Edito mai 2007 :  c'est le bon moment !

C’est paradoxal : alors que l’embellie sur un certain nombre de marchés de produits laitiers devrait nous inciter à l’optimisme, ne faut-il pas craindre une mauvaise année 2007 pour l’avenir des producteurs de lait ?

Nous savons tous que la filière laitière française doit continuer sa mutation pour se préparer à demain, or force est de constater que bien vite quand les choses vont mieux, l’immobilisme reprend le dessus.

Alors, bougeons.

La FNPL a toujours mis en avant l’équilibre de la production pour un équilibre des marchés ; alors n’ayons pas peur de donner un peu d’air aux producteurs si les conditions sont réunies.
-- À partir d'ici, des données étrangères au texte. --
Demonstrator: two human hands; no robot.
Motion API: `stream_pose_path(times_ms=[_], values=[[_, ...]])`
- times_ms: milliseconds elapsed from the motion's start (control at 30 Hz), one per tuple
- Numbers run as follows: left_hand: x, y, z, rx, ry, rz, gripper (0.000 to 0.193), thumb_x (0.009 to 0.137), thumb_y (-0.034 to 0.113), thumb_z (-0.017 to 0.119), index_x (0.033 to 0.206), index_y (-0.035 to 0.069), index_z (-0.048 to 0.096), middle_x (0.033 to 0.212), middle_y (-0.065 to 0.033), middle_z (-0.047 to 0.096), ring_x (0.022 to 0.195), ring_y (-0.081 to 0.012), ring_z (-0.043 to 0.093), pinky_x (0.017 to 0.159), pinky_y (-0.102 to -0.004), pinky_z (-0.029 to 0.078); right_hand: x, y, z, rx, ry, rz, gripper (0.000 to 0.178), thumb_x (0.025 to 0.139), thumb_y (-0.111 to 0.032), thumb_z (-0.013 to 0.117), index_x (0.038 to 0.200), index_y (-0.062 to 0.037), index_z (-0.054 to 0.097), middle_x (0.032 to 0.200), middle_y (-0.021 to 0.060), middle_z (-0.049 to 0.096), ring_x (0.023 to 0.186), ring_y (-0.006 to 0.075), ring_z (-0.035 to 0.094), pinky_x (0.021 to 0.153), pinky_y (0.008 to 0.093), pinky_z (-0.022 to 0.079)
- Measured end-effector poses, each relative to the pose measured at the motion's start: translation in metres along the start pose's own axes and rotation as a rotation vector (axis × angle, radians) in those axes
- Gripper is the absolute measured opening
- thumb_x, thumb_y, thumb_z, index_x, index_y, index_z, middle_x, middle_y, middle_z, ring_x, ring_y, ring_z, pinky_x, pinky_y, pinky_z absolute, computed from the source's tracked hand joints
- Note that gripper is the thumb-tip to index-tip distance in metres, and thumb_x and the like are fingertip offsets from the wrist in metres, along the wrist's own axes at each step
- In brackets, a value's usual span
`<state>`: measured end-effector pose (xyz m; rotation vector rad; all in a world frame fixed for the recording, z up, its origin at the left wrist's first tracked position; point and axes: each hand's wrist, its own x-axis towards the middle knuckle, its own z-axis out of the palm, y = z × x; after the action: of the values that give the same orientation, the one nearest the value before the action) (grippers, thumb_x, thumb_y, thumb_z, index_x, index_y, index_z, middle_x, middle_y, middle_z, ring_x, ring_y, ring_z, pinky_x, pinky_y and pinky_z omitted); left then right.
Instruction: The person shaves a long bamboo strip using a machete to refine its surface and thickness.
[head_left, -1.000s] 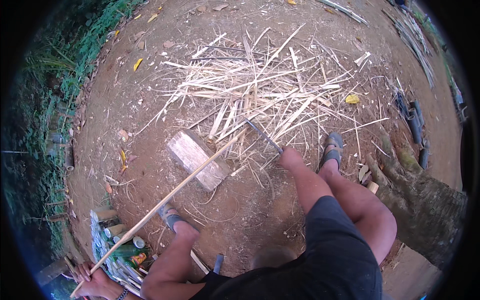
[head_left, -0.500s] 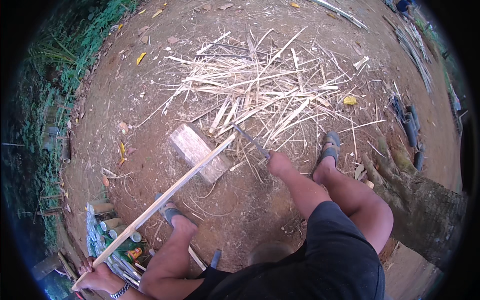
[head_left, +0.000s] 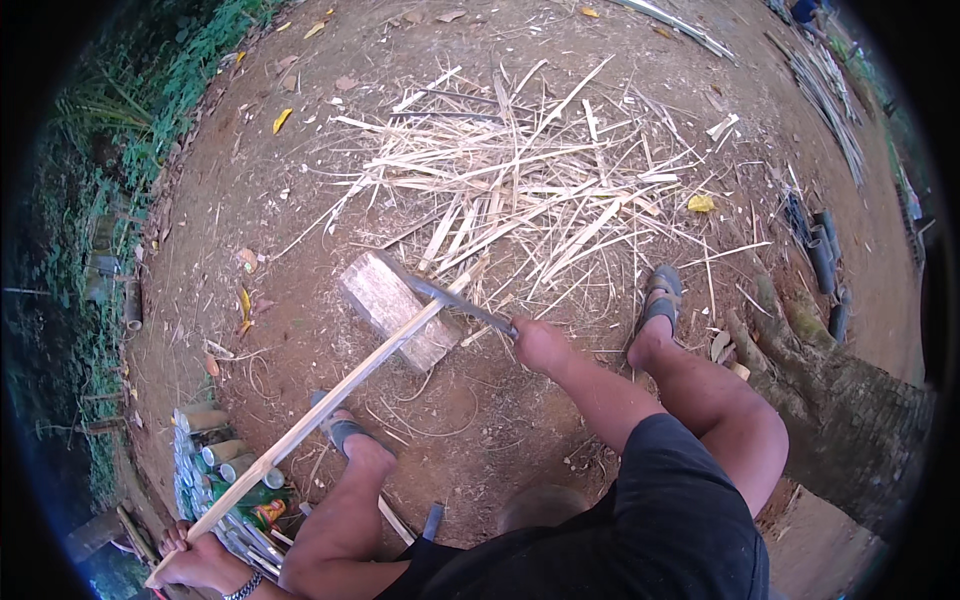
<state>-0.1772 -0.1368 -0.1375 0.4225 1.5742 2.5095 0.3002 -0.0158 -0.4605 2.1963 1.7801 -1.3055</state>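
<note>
My left hand (head_left: 200,562) is closed around the near end of a long pale bamboo strip (head_left: 330,404) at the lower left. The strip runs up and to the right, passing over a short squared wooden block (head_left: 370,288) on the ground. In my right hand (head_left: 543,347) is a long-bladed knife (head_left: 478,312), gripped by its handle. Its blade lies across the strip close to the far end, above the block's right part, with the tip pointing up and left. Whether the edge bites into the strip, I cannot tell.
Beyond the block spreads a heap of split strips and shavings (head_left: 520,165). Bamboo tubes (head_left: 222,452) lie by my left leg. A tree root (head_left: 840,400) rises on the right, with dark tubes (head_left: 820,255) behind it. My sandalled feet flank the work area.
My right hand has moved left and slightly nearer. The knife's blade has come from beside the strip's far end to lie across the strip. My left hand stays almost in place.
</note>
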Motion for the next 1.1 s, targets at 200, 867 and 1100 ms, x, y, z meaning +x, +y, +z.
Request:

De même, poursuivons l’adaptation de notre système de gestion des quotas.

Alors, bougeons.

La France a un vrai problème de péréquation : péréquation du niveau des producteurs car nous ne savons pas gérer des différences de prix importantes et que cela ne peut qu’entraîner le prix de tout le monde vers le bas ; péréquation au niveau des entreprises pour avoir une vraie capacité d’orientation des fabrications et une vraie capacité de négociation avec la grande distribution.

Alors, bougeons.

Les transformateurs nous ont toujours dit qu’il n’est pas de période plus favorable pour passer des hausses que quand le prix du lait augmente ; la problématique du pouvoir d’achat ne doit sûrement pas se répercuter en bout de chaîne.

Alors, bougeons.

Sachons faire comprendre à la Commission Européenne que l’embellie de certains marchés ne doit rien à la réforme de Luxembourg et qu’il serait suicidaire de se baser sur cette période pour croire qu’il n’y aura plus de problème et sacrifier toute future politique laitière européenne.

Alors, bougeons.

Toute avance vers la libéralisation des marchés nécessite de donner aux producteurs des capacités à mieux s’organiser ; les pouvoirs publics doivent comprendre que la sacrosainte politique de la concurrence a ses limites.

Alors, bougeons.

Les producteurs de lait ont dû faire beaucoup de sacrifices ces dernières années et ils ne comprendraient pas qu’une meilleure situation des marchés ne se répercute pas rapidement et sensiblement sur le prix du lait.

Ne nous endormons pas, prenons notre avenir en main, soyons convaincants et faisons mentir le vieil adage qui dit « seule la nécessité fait loi ».